* **What this task involves**
Quote all of the data below exactly, please.

[Collected material]

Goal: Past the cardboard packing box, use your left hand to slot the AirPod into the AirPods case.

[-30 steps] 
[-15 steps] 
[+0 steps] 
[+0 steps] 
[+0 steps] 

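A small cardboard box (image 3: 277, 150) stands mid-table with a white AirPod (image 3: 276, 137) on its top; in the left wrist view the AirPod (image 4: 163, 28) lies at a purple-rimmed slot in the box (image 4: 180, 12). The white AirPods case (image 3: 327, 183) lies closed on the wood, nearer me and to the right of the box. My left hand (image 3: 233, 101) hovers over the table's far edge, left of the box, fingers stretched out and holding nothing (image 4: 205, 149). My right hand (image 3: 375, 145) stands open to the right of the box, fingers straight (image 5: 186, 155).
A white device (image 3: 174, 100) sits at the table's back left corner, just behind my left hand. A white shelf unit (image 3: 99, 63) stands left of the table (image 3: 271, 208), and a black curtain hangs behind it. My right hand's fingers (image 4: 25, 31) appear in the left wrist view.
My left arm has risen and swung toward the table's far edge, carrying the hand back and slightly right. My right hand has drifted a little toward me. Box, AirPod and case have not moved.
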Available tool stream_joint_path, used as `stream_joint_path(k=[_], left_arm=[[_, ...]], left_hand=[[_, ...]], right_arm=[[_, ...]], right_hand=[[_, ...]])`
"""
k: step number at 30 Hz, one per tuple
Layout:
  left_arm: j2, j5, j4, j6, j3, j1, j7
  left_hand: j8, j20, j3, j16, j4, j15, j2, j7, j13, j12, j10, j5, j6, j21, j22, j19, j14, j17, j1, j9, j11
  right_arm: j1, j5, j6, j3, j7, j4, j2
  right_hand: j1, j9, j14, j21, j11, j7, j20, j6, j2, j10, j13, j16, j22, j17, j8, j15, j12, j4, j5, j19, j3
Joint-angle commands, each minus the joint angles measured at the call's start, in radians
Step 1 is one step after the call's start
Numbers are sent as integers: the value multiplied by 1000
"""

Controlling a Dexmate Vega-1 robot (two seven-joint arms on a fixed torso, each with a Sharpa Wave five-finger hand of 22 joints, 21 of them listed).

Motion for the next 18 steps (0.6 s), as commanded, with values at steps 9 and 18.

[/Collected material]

* **Answer to the problem**
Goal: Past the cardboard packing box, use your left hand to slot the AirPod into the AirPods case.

[-30 steps] 
[-15 steps] 
[+0 steps] 
[+0 steps] 
[+0 steps] 

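A small cardboard box (image 3: 277, 150) stands mid-table with a white AirPod (image 3: 276, 137) on its top; in the left wrist view the AirPod (image 4: 163, 28) lies at a purple-rimmed slot in the box (image 4: 180, 12). The white AirPods case (image 3: 327, 183) lies closed on the wood, nearer me and to the right of the box. My left hand (image 3: 233, 101) hovers over the table's far edge, left of the box, fingers stretched out and holding nothing (image 4: 205, 149). My right hand (image 3: 375, 145) stands open to the right of the box, fingers straight (image 5: 186, 155).
A white device (image 3: 174, 100) sits at the table's back left corner, just behind my left hand. A white shelf unit (image 3: 99, 63) stands left of the table (image 3: 271, 208), and a black curtain hangs behind it. My right hand's fingers (image 4: 25, 31) appear in the left wrist view.
My left arm has risen and swung toward the table's far edge, carrying the hand back and slightly right. My right hand has drifted a little toward me. Box, AirPod and case have not moved.
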Available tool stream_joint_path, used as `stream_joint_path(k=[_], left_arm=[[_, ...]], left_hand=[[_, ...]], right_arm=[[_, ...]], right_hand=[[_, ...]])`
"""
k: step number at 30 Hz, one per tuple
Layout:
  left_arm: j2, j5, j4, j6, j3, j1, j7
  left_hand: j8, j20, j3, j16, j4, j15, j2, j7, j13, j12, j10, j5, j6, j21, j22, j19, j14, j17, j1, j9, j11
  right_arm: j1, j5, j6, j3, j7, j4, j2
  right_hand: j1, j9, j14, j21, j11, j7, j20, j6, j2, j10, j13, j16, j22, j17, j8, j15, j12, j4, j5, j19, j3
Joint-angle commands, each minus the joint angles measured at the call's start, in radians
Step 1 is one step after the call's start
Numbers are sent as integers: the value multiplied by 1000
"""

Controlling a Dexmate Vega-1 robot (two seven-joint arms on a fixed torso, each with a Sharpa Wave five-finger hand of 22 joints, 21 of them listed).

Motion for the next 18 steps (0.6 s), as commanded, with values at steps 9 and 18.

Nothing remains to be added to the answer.